Laguerre tessellations and polycrystalline microstructures: A fast algorithm for generating grains of given volumes

created by bourne on 24 Jul 2020
modified on 23 Nov 2020


Published Paper

Inserted: 24 jul 2020
Last Updated: 23 nov 2020

Journal: Philosophical Magazine
Volume: 100
Number: 21
Pages: 2677-2707
Year: 2020
Doi: 10.1080/14786435.2020.1790053

ArXiv: 1912.07188 PDF
Links: Published version


We present a fast algorithm for generating Laguerre diagrams with cells of given volumes, which can be used for creating RVEs of polycrystalline materials for computational homogenisation, or for fitting Laguerre diagrams to EBSD or XRD measurements of metals. Given a list of desired cell volumes, we solve a convex optimisation problem to find a Laguerre diagram with cells of these volumes, up to any prescribed tolerance.

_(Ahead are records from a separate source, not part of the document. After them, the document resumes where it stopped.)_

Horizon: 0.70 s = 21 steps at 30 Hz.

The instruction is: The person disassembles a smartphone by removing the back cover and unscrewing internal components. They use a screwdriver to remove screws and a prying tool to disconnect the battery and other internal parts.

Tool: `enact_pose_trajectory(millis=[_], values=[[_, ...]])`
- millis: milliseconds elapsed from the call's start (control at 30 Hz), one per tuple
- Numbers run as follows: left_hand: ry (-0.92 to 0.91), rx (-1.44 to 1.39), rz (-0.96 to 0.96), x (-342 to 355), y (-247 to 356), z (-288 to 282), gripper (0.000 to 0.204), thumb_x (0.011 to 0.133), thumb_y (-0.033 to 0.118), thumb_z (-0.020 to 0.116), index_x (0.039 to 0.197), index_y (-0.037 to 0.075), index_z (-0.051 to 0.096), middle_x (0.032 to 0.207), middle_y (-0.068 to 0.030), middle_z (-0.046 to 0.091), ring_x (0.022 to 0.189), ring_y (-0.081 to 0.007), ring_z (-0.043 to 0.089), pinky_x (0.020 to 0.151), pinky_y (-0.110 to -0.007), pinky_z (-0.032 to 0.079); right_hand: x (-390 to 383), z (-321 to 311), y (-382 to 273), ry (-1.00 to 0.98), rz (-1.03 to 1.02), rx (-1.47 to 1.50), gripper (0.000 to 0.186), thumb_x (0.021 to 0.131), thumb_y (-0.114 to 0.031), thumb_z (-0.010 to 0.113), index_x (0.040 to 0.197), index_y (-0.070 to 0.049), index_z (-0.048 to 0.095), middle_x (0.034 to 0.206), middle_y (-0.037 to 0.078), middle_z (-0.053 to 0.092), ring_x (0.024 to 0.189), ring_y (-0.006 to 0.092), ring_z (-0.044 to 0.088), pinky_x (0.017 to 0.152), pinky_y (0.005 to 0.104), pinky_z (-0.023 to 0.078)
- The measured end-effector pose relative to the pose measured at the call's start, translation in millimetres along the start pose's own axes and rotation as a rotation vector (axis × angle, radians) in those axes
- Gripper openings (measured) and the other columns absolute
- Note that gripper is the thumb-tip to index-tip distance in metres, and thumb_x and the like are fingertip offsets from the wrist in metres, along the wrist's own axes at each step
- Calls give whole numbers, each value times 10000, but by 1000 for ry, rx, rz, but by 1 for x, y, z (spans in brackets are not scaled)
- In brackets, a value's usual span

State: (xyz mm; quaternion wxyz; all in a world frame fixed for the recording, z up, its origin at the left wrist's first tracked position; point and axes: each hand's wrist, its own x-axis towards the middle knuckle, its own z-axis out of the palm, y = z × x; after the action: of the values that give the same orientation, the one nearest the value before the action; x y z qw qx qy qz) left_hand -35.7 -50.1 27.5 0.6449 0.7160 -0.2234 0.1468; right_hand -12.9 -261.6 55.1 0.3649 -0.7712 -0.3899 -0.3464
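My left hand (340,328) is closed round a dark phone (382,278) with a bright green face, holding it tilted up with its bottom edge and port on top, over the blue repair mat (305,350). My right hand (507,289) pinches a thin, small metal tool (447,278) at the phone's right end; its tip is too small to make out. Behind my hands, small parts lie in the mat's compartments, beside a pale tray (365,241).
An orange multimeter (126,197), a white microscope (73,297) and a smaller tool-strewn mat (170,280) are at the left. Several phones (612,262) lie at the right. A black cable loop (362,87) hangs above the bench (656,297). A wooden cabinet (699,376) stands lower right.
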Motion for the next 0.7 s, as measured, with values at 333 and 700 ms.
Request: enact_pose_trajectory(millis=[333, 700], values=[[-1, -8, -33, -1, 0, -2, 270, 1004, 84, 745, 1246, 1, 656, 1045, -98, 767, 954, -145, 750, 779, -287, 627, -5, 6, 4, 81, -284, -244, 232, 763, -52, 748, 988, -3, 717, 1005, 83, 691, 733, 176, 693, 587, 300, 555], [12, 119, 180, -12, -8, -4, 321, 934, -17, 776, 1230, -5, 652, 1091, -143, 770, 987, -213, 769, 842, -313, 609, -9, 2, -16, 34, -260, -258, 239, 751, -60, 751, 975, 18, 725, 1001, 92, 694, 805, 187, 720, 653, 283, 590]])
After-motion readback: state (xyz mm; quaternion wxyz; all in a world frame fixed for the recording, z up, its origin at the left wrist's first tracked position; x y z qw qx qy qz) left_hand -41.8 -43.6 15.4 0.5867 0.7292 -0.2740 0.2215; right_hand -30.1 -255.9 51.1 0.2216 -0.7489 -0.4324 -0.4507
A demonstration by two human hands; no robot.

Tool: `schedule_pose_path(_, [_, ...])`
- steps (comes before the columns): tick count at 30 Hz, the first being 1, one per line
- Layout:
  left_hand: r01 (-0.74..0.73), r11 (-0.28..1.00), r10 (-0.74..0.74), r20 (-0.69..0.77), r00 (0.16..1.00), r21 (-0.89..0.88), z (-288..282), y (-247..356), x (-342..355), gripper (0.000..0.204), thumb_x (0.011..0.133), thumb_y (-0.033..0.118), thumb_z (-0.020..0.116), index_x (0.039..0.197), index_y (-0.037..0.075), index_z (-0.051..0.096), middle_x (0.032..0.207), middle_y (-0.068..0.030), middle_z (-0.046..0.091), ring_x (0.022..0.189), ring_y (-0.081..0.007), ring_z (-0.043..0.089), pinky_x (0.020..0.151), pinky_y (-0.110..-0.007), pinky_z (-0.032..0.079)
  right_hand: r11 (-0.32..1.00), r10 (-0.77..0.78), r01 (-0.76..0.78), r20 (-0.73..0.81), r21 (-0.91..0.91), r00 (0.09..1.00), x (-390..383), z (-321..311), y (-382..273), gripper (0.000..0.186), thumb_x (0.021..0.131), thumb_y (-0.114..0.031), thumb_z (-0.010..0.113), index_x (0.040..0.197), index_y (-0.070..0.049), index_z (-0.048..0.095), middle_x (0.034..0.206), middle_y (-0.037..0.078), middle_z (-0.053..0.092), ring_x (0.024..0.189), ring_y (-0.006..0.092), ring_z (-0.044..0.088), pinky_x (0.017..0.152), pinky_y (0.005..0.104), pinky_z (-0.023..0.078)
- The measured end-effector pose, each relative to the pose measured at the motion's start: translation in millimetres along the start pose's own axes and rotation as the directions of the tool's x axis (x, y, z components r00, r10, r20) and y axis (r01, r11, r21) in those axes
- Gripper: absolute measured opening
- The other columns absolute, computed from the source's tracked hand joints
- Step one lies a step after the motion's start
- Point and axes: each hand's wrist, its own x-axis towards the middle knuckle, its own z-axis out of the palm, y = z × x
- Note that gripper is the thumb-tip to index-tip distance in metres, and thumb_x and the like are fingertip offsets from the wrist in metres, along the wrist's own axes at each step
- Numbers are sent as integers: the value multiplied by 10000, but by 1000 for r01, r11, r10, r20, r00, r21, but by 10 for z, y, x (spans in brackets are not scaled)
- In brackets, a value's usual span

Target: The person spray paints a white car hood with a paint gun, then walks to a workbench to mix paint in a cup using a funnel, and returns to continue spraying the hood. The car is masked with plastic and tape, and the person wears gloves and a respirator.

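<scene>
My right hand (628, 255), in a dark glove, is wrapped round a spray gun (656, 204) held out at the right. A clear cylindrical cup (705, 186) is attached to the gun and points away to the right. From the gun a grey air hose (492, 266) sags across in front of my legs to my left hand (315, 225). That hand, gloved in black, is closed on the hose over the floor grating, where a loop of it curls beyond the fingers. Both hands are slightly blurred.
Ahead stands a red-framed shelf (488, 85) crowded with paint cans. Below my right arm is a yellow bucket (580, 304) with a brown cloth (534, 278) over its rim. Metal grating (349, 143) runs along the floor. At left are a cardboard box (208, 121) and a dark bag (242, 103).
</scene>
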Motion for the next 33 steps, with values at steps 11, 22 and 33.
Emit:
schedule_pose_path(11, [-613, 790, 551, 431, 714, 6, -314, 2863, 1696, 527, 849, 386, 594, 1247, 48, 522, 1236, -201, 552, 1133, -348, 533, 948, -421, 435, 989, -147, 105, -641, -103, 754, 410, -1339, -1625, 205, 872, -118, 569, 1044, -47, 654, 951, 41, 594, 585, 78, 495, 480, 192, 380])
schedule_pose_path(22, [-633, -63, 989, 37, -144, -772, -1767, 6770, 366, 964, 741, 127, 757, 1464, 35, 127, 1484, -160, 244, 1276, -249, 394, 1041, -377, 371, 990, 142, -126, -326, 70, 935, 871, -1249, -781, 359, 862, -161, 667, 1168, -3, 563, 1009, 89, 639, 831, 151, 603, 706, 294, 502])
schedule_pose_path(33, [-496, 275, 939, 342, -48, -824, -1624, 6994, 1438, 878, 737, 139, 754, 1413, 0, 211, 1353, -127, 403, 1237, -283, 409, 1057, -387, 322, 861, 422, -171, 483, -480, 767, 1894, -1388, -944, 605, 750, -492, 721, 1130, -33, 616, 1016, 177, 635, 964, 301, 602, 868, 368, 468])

The algorithm is built on tools from computational geometry and optimal transport theory which, as far as we are aware, have not been applied to microstructure modelling before. We illustrate the speed and accuracy of the algorithm by generating RVEs with user-defined volume distributions with up to 20,000 grains in 3D. We can achieve volume percentage errors of less than 1% in the order of minutes on a standard desktop PC. We also give examples of polydisperse microstructures with bands, clusters and size gradients, and of fitting a Laguerre diagram to 3D EBSD measurements of an IF steel.